Ich habe den Wind deinen Namen flüstern hören,
zwischen den Blättern eines Baumes.
Ganz deutlich habe ich die Buchstaben gehört;
Silbe für Silbe auf die grünen Blätter geschrieben,
dieses Wort,
in dem du wohnst –
ich hätte hingehen können, es zu pflücken
wie eine junge Frucht.
 
Es ist Sommer, der Tag ist warm und ich denke,
du müsstest an mich denken;
in mir ist so vieles, das ich dir sagen will –
 
Nachts
liege ich wach,
höre den Tropfen zu
wie sie schwer fallen und fallen und fallen…

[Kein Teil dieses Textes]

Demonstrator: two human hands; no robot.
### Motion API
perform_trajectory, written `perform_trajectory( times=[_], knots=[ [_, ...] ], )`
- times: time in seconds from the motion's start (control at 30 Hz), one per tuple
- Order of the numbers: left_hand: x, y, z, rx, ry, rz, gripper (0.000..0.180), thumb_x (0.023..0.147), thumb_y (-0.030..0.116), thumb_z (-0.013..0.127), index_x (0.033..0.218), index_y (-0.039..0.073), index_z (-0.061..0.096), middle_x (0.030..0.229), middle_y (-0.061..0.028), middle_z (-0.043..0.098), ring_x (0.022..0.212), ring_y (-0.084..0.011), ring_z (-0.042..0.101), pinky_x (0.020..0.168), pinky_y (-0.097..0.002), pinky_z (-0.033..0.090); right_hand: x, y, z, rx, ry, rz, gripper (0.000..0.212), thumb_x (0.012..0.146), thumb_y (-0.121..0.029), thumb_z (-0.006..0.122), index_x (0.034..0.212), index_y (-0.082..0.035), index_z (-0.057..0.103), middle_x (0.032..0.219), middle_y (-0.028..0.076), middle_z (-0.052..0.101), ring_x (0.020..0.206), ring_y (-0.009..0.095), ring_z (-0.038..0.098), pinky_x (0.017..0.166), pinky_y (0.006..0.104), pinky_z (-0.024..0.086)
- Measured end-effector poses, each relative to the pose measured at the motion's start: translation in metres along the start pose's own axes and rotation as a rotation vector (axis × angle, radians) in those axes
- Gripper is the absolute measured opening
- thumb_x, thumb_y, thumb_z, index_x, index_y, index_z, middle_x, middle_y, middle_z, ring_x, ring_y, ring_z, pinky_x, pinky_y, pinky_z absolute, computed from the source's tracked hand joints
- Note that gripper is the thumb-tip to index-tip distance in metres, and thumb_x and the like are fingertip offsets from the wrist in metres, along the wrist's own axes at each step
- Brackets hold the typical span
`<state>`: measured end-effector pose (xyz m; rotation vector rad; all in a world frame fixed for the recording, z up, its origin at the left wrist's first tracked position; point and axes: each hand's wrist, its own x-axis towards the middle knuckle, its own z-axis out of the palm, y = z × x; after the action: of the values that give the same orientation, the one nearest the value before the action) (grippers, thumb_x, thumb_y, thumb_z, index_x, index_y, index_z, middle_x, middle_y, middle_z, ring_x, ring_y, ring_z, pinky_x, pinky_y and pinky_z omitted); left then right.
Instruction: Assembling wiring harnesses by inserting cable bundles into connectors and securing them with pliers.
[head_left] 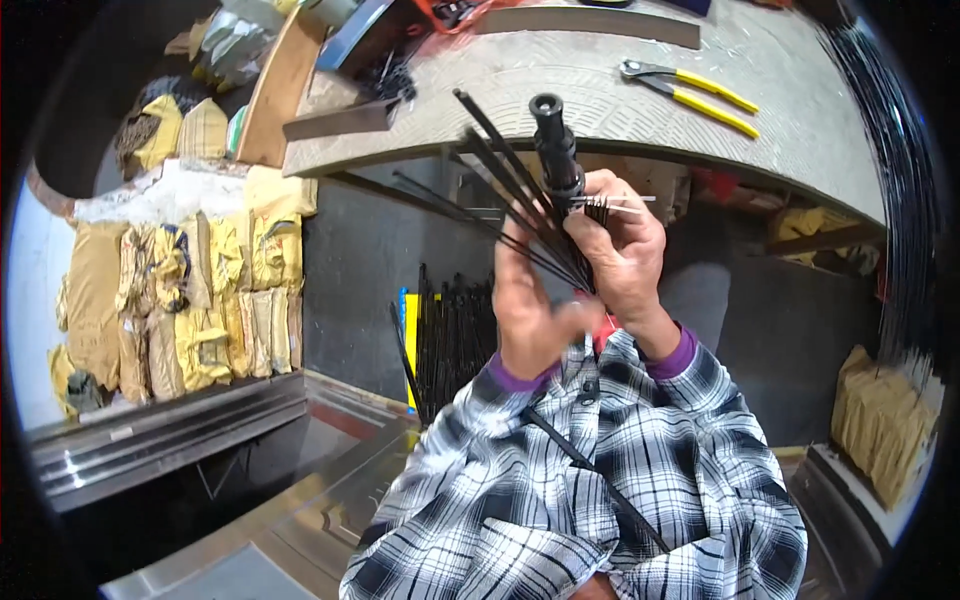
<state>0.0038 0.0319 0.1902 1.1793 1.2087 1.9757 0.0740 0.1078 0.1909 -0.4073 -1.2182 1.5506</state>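
Note:
In front of my chest is what looks like an umbrella frame, with a stepped black tube (556,150) pointing up and away and thin black ribs (505,175) fanned out to its left. My right hand (625,255) is closed around the frame just below the tube, its thumb pressed on the base of the ribs. Thin white pins (630,204) stick out by its fingertips. My left hand (525,310) curls around the ribs from the left; its thumb is blurred and some fingers are hidden behind the ribs. A black rod (600,475) slants across my shirt.
On the grey bench (580,60) beyond my hands lie yellow-handled pliers (695,95) and a dark metal strip (345,120). Black rods (455,345) stand in a bundle below left, and more long rods (895,170) hang at the right. Brown paper packages (100,290) are stacked at left.

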Motion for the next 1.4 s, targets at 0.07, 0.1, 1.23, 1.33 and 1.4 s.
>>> perform_trajectory(
  times=[0.07,0.1,1.23,1.33,1.4],
  knots=[
    [0.021,0.008,0.01,-0.129,0.188,-0.104,0.047,0.077,-0.001,0.064,0.118,-0.003,0.043,0.108,-0.0088,0.056,0.093,-0.0131,0.055,0.084,-0.0255,0.043,-0.004,0.008,0.004,0.022,-0.051,-0.094,0.013,0.079,0.008,0.058,0.084,0.0,0.049,0.093,0.006,0.052,0.085,0.008,0.05,0.072,0.0199,0.042],
    [0.025,0.003,0.008,-0.152,0.216,-0.045,0.038,0.08,0.001,0.061,0.115,-0.003,0.046,0.103,-0.0091,0.058,0.092,-0.0135,0.055,0.083,-0.0264,0.044,-0.007,0.01,0.01,0.069,-0.041,-0.086,0.014,0.079,0.008,0.058,0.084,-0.001,0.049,0.093,0.006,0.052,0.087,0.008,0.05,0.074,0.02,0.042],
    [0.007,0.018,-0.024,-0.044,0.438,0.032,0.024,0.079,-0.002,0.063,0.101,-0.008,0.058,0.09,-0.0131,0.064,0.079,-0.0156,0.06,0.076,-0.0271,0.048,-0.009,0.006,0.016,-0.166,-0.301,-0.047,0.014,0.074,-0.002,0.068,0.084,0.004,0.061,0.082,0.008,0.058,0.076,0.014,0.054,0.068,0.0239,0.042],
    [0.007,0.017,-0.024,0.004,0.432,0.042,0.026,0.077,-0.002,0.065,0.102,-0.007,0.058,0.09,-0.0119,0.064,0.079,-0.0142,0.059,0.076,-0.0259,0.047,-0.01,0.005,0.014,-0.189,-0.265,-0.11,0.015,0.073,-0.003,0.069,0.085,0.004,0.062,0.082,0.009,0.059,0.075,0.013,0.054,0.067,0.0235,0.042],
    [0.006,0.016,-0.024,-0.004,0.439,0.033,0.026,0.077,-0.002,0.065,0.101,-0.007,0.058,0.09,-0.0116,0.064,0.079,-0.0138,0.059,0.076,-0.0254,0.047,-0.011,0.004,0.014,-0.219,-0.216,-0.057,0.015,0.071,-0.001,0.07,0.084,0.003,0.064,0.079,0.009,0.06,0.073,0.013,0.055,0.065,0.0234,0.042]
  ],
)
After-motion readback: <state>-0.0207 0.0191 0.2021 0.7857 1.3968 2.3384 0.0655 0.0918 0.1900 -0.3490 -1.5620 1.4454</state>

ich weiß, jetzt wäscht der Regen deinen Namen von den Blättern;
er wird weich landen, im nassen Gras,
fortgeschwemmt werden, allmählich in der Erde versickern,
lautlos,
und verloren gehen.
 
Ich aber werde ihn immer wissen;
ich werde ihn sagen,
und du wirst mir dabei die Lippen wund tanzen –
ich aber werde nichts als lächeln
in dein Gesicht.
 
😊
 
Autor
Registriert
20.09.19
Beiträge
5.477
Vier Strophen.
Bei der dritten Strophe wurde ich besonders aufmerksam.
Das Gedicht könnte da aufhören, es wäre komplett, es kommt aber eine vierte Strophe, in der die Einheit von Name und der diesen tragende Person ("dieses Wort in dem du wohnst") vom Regen weggewaschen wird.
Und, überraschend, wahrscheinlich auf für das lyrische Du, die Endaussage des lyrischen Ich.
Mich beeindruckt die Konsequenz mit der der anfängliche Gedanke lyrisch gesponnen wird.